== ASSIGNMENT ==
Each entry is to be restated word for word, with nothing omitted.

== THE INPUT ==
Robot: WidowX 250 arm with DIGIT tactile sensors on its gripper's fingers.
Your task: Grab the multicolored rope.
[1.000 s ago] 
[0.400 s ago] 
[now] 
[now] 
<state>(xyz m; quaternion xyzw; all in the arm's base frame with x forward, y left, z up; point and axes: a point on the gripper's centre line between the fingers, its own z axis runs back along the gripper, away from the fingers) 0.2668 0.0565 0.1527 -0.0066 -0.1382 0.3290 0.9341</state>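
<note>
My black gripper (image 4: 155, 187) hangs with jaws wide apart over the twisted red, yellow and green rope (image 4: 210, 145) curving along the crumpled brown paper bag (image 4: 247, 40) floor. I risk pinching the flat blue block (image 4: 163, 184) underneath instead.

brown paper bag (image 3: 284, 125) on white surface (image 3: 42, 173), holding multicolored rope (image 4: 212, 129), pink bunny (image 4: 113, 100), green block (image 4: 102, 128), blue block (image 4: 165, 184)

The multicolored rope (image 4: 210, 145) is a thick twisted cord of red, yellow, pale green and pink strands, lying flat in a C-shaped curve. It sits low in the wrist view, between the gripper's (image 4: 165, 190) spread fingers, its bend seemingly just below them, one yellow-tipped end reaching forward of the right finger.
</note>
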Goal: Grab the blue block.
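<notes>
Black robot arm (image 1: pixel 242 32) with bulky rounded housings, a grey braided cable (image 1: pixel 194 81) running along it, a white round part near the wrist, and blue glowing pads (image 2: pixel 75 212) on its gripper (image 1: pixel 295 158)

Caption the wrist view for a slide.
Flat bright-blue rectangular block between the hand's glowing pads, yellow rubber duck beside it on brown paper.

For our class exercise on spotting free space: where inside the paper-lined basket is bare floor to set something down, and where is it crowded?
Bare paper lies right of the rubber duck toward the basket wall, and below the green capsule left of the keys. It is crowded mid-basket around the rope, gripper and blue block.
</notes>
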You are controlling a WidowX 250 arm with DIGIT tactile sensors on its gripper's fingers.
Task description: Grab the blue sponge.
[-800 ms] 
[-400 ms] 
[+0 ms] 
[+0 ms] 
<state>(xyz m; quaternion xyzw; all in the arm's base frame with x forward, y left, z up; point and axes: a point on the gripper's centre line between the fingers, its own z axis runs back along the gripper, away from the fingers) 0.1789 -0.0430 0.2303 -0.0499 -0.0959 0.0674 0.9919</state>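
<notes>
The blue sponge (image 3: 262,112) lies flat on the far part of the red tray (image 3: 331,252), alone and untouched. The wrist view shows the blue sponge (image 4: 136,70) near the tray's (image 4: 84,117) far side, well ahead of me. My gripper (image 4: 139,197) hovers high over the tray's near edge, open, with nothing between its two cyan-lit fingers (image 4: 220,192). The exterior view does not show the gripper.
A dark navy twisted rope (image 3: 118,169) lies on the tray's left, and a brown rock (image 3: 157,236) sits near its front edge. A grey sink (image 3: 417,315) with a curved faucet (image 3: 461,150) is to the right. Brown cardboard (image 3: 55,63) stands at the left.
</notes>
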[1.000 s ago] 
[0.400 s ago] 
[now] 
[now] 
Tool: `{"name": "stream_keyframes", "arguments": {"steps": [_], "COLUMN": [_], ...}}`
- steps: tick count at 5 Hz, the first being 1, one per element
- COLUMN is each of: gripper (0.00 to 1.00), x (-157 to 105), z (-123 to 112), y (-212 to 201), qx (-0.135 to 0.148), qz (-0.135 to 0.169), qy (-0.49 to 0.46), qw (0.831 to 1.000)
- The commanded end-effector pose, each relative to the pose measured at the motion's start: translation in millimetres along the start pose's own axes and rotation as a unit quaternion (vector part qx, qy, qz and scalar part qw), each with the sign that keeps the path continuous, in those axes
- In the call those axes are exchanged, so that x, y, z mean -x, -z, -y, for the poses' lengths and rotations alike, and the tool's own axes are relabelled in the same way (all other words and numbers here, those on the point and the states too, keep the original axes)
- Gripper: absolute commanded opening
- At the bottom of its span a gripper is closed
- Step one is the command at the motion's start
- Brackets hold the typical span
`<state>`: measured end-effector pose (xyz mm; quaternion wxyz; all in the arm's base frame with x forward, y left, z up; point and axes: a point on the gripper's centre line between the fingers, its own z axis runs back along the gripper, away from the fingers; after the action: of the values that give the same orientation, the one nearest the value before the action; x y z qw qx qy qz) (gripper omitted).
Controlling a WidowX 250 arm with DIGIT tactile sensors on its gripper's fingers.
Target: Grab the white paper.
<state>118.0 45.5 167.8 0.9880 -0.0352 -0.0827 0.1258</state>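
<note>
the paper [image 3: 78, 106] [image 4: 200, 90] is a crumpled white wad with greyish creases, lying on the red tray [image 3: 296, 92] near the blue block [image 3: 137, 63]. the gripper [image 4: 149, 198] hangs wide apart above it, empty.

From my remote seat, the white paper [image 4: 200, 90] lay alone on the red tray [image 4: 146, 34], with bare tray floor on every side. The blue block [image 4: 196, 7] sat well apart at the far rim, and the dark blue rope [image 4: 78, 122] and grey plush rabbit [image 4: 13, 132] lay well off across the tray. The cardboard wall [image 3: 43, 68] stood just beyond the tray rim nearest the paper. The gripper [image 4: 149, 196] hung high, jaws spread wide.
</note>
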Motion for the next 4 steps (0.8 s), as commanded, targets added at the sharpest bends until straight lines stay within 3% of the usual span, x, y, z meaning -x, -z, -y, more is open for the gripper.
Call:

== SOLUTION TO THE EXERCISE ==
Robot: WidowX 250 arm with DIGIT tactile sensors on its gripper's fingers.
Your task: Grab the multicolored rope.
[1.000 s ago] 
[0.400 s ago] 
[now] 
[now] 
<state>(xyz m; quaternion xyzw; all in the arm's base frame with x forward, y left, z up; point and axes: a point on the gripper's centre line between the fingers, its own z axis runs back along the gripper, away from the fingers) 0.2668 0.0565 0.1527 -0.0066 -0.1382 0.3290 0.9341</state>
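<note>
My black gripper (image 4: 155, 187) hangs with jaws wide apart over the twisted red, yellow and green rope (image 4: 210, 145) curving along the crumpled brown paper bag (image 4: 247, 40) floor. I risk pinching the flat blue block (image 4: 163, 184) underneath instead.

brown paper bag (image 3: 284, 125) on white surface (image 3: 42, 173), holding multicolored rope (image 4: 212, 129), pink bunny (image 4: 113, 100), green block (image 4: 102, 128), blue block (image 4: 165, 184)

The multicolored rope (image 4: 210, 145) is a thick twisted cord of red, yellow, pale green and pink strands, lying flat in a C-shaped curve. It sits low in the wrist view, between the gripper's (image 4: 165, 190) spread fingers, its bend seemingly just below them, one yellow-tipped end reaching forward of the right finger.
</note>
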Goal: Grab the blue block.
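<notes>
Black robot arm (image 1: pixel 242 32) with bulky rounded housings, a grey braided cable (image 1: pixel 194 81) running along it, a white round part near the wrist, and blue glowing pads (image 2: pixel 75 212) on its gripper (image 1: pixel 295 158)

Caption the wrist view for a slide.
Flat bright-blue rectangular block between the hand's glowing pads, yellow rubber duck beside it on brown paper.

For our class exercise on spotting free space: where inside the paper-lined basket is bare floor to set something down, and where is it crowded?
Bare paper lies right of the rubber duck toward the basket wall, and below the green capsule left of the keys. It is crowded mid-basket around the rope, gripper and blue block.
</notes>
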You are controlling a WidowX 250 arm with DIGIT tactile sensors on its gripper's fingers.
Task description: Grab the blue sponge.
[-800 ms] 
[-400 ms] 
[+0 ms] 
[+0 ms] 
<state>(xyz m; quaternion xyzw; all in the arm's base frame with x forward, y left, z up; point and axes: a point on the gripper's centre line between the fingers, its own z axis runs back along the gripper, away from the fingers) 0.1789 -0.0430 0.2303 -0.0499 -0.0959 0.0674 0.9919</state>
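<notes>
The blue sponge (image 3: 262,112) lies flat on the far part of the red tray (image 3: 331,252), alone and untouched. The wrist view shows the blue sponge (image 4: 136,70) near the tray's (image 4: 84,117) far side, well ahead of me. My gripper (image 4: 139,197) hovers high over the tray's near edge, open, with nothing between its two cyan-lit fingers (image 4: 220,192). The exterior view does not show the gripper.
A dark navy twisted rope (image 3: 118,169) lies on the tray's left, and a brown rock (image 3: 157,236) sits near its front edge. A grey sink (image 3: 417,315) with a curved faucet (image 3: 461,150) is to the right. Brown cardboard (image 3: 55,63) stands at the left.
</notes>
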[1.000 s ago] 
[0.400 s ago] 
[now] 
[now] 
Tool: `{"name": "stream_keyframes", "arguments": {"steps": [_], "COLUMN": [_], ...}}`
- steps: tick count at 5 Hz, the first being 1, one per element
- COLUMN is each of: gripper (0.00 to 1.00), x (-157 to 105), z (-123 to 112), y (-212 to 201), qx (-0.135 to 0.148), qz (-0.135 to 0.169), qy (-0.49 to 0.46), qw (0.831 to 1.000)
- The commanded end-effector pose, each relative to the pose measured at the motion's start: translation in millimetres along the start pose's own axes and rotation as a unit quaternion (vector part qx, qy, qz and scalar part qw), each with the sign that keeps the path continuous, in those axes
- In the call those axes are exchanged, so that x, y, z mean -x, -z, -y, for the poses' lengths and rotations alike, and the tool's own axes are relabelled in the same way (all other words and numbers here, those on the point and the states too, keep the original axes)
- Gripper: absolute commanded opening
- At the bottom of its span a gripper is closed
- Step one is the command at the motion's start
- Brackets hold the typical span
`<state>`: measured end-effector pose (xyz mm; quaternion wxyz; all in the arm's base frame with x forward, y left, z up; point and axes: a point on the gripper's centre line between the fingers, its own z axis runs back along the gripper, away from the fingers; after the action: of the values that give the same orientation, the one nearest the value before the action; x y z qw qx qy qz) (gripper omitted).
Controlling a WidowX 250 arm with DIGIT tactile sensors on its gripper's fingers.
Target: Grab the white paper.
<state>118.0 45.5 167.8 0.9880 -0.0352 -0.0827 0.1258</state>
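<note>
the paper [image 3: 78, 106] [image 4: 200, 90] is a crumpled white wad with greyish creases, lying on the red tray [image 3: 296, 92] near the blue block [image 3: 137, 63]. the gripper [image 4: 149, 198] hangs wide apart above it, empty.

From my remote seat, the white paper [image 4: 200, 90] lay alone on the red tray [image 4: 146, 34], with bare tray floor on every side. The blue block [image 4: 196, 7] sat well apart at the far rim, and the dark blue rope [image 4: 78, 122] and grey plush rabbit [image 4: 13, 132] lay well off across the tray. The cardboard wall [image 3: 43, 68] stood just beyond the tray rim nearest the paper. The gripper [image 4: 149, 196] hung high, jaws spread wide.
</note>
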Motion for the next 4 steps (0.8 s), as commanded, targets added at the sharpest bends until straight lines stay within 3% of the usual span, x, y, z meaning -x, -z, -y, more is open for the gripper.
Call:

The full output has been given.